DIRECTIONS FOR THIS TASK: The expected output is the first line of the data below and every line after it, up to and including the line containing "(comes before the", each reproduced exactly.

Records from a data source:
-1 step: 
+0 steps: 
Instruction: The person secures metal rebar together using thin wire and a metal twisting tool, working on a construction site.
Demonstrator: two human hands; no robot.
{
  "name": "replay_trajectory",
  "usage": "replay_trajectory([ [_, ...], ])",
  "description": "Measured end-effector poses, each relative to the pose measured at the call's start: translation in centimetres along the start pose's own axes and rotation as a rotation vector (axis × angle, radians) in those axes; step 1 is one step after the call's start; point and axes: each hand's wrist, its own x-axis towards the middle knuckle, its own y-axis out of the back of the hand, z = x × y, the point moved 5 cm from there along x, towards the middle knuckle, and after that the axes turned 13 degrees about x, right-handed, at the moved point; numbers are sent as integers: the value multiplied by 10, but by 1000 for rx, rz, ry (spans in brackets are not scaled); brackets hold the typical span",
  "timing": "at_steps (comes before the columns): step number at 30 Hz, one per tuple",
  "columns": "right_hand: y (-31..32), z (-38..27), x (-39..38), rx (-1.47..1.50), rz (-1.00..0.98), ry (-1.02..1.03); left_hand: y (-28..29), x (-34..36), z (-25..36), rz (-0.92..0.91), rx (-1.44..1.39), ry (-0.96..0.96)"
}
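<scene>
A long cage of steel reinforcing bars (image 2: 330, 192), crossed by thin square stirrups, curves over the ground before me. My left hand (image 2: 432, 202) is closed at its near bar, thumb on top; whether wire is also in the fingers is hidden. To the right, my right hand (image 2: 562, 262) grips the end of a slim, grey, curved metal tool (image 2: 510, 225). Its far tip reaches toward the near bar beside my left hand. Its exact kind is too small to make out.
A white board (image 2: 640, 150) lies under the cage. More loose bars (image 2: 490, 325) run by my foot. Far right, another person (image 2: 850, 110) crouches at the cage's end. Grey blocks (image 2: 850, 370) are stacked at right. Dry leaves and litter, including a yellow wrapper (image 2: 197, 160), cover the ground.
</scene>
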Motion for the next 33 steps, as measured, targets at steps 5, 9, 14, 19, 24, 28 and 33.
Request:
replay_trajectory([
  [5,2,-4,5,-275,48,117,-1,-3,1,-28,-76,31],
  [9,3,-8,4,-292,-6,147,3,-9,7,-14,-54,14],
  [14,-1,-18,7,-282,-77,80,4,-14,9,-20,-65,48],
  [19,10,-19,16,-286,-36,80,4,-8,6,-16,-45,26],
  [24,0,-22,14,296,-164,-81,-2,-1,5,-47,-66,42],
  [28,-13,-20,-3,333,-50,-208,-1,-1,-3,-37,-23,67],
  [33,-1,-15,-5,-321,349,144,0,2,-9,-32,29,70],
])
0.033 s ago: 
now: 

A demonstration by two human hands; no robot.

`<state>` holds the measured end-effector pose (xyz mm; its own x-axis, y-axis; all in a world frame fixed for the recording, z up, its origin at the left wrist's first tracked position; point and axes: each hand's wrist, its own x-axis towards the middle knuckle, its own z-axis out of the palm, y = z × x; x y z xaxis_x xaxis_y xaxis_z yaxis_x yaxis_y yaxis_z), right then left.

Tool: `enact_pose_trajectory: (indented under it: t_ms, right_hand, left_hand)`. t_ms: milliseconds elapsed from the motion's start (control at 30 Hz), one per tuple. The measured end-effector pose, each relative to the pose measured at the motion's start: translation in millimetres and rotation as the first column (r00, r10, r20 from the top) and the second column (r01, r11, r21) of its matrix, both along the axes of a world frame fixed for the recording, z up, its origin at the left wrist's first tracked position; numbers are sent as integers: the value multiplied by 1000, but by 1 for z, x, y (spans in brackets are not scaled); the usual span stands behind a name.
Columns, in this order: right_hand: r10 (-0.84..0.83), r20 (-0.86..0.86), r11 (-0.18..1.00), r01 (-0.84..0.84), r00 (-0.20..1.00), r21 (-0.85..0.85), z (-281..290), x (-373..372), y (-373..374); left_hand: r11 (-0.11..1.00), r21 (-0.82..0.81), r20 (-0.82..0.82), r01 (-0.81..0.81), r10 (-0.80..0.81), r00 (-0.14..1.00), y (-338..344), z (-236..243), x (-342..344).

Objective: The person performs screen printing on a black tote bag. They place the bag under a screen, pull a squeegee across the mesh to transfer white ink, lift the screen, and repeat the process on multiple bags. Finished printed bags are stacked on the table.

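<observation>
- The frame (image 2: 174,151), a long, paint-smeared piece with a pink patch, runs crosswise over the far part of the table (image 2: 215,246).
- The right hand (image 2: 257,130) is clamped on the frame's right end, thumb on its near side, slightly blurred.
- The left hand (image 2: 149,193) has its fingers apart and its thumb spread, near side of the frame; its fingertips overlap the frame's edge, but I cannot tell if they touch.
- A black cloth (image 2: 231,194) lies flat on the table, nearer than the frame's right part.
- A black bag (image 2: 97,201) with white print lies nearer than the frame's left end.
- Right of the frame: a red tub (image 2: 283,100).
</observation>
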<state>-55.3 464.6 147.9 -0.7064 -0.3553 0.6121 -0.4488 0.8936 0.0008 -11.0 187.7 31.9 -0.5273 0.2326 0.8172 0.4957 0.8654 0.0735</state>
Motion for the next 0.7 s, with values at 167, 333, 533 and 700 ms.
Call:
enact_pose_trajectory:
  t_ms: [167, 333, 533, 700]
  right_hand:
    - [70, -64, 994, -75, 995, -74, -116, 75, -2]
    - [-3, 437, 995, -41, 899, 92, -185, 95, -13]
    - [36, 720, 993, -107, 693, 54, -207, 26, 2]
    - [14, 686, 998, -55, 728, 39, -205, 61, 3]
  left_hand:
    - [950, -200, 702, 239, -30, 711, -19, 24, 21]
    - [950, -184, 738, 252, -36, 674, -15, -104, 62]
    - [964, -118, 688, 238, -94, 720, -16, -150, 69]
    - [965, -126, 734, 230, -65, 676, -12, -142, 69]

TASK ANSWER:
-1 step: 
+0 steps: 
Instruction: The person secures metal rebar together using thin wire and a metal twisting tool, working on a construction site.
Demonstrator: two human hands; no robot.
{
  "name": "replay_trajectory",
  "usage": "replay_trajectory([ [_, ...], ])",
  "description": "Measured end-effector poses, each relative to the pose measured at the call's start: translation in centimetres along the start pose's own axes and rotation as a rotation vector (axis × angle, radians) in those axes; step 1 is one step after the call's start; point and axes: each hand's wrist, its own x-axis towards the middle knuckle, its own y-axis out of the back of the hand, z = x × y, the point moved 5 cm from there along x, towards the middle knuckle, and after that the axes turned 13 degrees about x, right-handed, at the moved point; numbers are sent as integers: the value multiplied by 10, but by 1000 for rx, rz, ry (spans in brackets are not scaled); brackets hold the typical span",
  "timing": "at_steps (comes before the columns): step number at 30 Hz, one per tuple",

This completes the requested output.